When two more bodies are found the Police get the message and the motivation to get moving. Doyle and Doorbal are easily captured and don’t try and run. Our hero Lugo on the other hand is not about to lie down. He leads Du Bois, the authorities (and Kershaw) on a wild chase, being undone in the end by his greed. The three end up in court charged with multiple homicide. Lugo and Doorbal are sentenced to death. Doyle who has testified against them gets 15 years.
That’s 827 words (Including the ‘Phew’) but I could have written sextuple that.
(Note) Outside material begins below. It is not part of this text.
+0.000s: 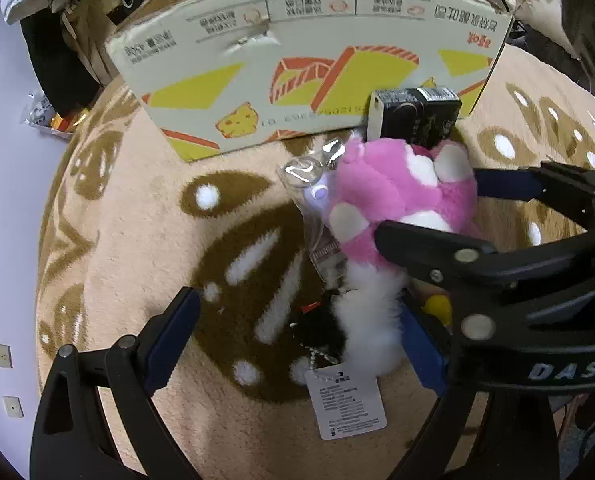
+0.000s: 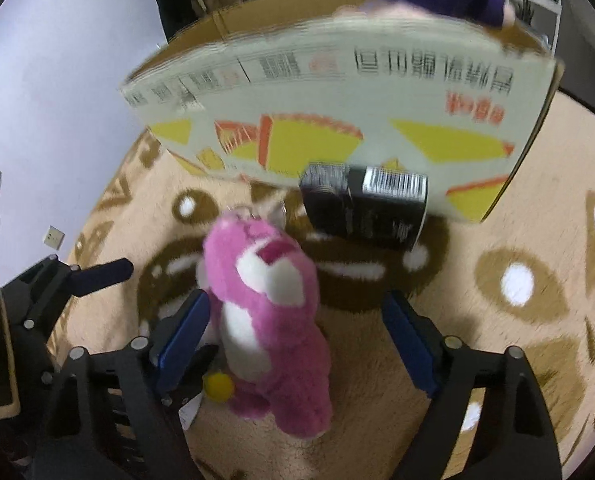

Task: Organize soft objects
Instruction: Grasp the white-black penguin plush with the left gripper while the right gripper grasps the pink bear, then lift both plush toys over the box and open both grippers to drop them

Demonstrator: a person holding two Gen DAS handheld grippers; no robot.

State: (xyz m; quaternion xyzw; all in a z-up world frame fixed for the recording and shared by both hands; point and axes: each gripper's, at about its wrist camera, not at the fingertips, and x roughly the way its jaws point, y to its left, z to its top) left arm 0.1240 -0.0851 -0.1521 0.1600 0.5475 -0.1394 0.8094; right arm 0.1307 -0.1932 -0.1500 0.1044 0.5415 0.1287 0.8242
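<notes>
Left tongs: your left tongs stand wide, blue pads well apart, pointing steeply down at the rug; nothing is pressed between them.
White fluffy toy: it lies on the rug between your left pads, close to the right-hand one; whether it touches that pad you cannot tell.
Paper tag: a white printed tag on a bead chain lies flat on the rug just below the white fluff.
Right tongs: your right tongs are spread around the pink bear; the left blue pad sits against the bear's side, the right pad stands clear of it, so the bear is not gripped.
Pink bear: this plush with white belly and muzzle lies on the rug between your right pads, head toward the cardboard box; in the left wrist view it sits just above the white fluff, with the right tongs' black arms across it.
Yellow ball: a small yellow piece shows just beside the bear's lower left.
Clear wrapper: crinkled plastic lies next to the bear's left side.
Black carton: a small dark box with a barcode rests against the cardboard box, beyond the bear's head.
Cardboard box: large, open-topped, printed yellow and orange, standing on the rug behind everything.
Rug: beige pile with brown and white shapes, carrying all of this.
</notes>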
So I’ve saved y’all plenty of details, twists and h-jinks. Besides the film starts at the end anyway.
This film works for me for so many reasons. We have three essentially gentle souls who do such dreadful things. Is it really their fault? (Well in real life yes – they tortured people)
The Rock is remarkable as the Massive Christian Coke Head Paul Doyle . There is a deft combination of intensity and innocence in this performance. The Rock has tremendous comic talent but can turn into a nightmare at the flick of a switch. I loved the imagery of The Rock travelling everywhere with a skateboard.
Mark Wahlberg is compelling as the ring leader, bringing a manic, self-centered and unsettling conviction about the righteousness of American Dream and his right to it.
Anthony Mackie gives a great performance as a steroid abuser gradually drowning in his own sexual, financial and self-image quick-sand. Excellent, pace, dialogue and supporting performances all round. In particular Tony Shaloub as Kershaw. I’d say the words “Best Supporting Actor Oscar” for Shaloub and The Rock.
But I doubt anyone is listening. Anyway 9 stars out of 10. Way more then the Un-American 49% on Rotten Tomatoes.